Start of Supplied data
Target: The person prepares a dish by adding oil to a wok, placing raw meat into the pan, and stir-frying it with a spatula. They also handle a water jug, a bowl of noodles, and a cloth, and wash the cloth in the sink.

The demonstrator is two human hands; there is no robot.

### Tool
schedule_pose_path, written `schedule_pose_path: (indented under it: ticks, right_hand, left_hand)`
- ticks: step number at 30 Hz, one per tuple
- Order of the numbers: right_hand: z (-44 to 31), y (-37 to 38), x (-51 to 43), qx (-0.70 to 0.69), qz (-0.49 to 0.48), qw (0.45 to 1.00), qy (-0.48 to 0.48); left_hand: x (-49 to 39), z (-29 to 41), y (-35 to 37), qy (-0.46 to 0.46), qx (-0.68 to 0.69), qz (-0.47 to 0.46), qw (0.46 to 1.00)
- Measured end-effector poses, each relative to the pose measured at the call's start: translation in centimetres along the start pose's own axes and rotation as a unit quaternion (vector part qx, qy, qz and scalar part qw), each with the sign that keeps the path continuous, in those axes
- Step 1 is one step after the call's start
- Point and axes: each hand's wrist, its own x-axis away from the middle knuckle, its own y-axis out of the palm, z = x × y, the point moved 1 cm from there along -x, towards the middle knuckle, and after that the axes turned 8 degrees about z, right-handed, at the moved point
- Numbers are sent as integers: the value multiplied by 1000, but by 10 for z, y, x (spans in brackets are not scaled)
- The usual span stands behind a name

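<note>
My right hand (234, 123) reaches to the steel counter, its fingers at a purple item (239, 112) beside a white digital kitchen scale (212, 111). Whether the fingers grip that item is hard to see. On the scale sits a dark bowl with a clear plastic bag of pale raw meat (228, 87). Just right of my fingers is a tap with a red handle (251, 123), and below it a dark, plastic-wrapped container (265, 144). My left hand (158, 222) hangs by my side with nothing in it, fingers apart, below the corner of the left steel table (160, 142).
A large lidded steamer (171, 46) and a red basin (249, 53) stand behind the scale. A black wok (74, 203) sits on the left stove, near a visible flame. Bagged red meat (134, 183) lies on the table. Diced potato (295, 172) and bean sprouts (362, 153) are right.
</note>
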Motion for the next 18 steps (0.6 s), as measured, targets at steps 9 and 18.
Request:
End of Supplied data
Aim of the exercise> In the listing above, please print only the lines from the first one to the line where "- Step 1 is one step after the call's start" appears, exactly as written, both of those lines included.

Exercise solution>
Target: The person prepares a dish by adding oil to a wok, placing raw meat into the pan, and stir-frying it with a spatula. They also handle a water jug, a bowl of noodles, and a cloth, and wash the cloth in the sink.

The demonstrator is two human hands; there is no robot.

### Tool
schedule_pose_path, written `schedule_pose_path: (indented under it: ticks, right_hand, left_hand)`
- ticks: step number at 30 Hz, one per tuple
- Order of the numbers: right_hand: z (-44 to 31), y (-37 to 38), x (-51 to 43), qx (-0.70 to 0.69), qz (-0.49 to 0.48), qw (0.45 to 1.00), qy (-0.48 to 0.48); left_hand: x (-49 to 39), z (-29 to 41), y (-35 to 37), qy (-0.46 to 0.46), qx (-0.68 to 0.69), qz (-0.47 to 0.46), qw (0.46 to 1.00)
- Measured end-effector poses, each relative to the pose measured at the call's start: translation in centimetres along the start pose's own axes and rotation as a unit quaternion (vector part qx, qy, qz and scalar part qw), each with the sign that keeps the path continuous, in those axes
- Step 1 is one step after the call's start

The output is now complete.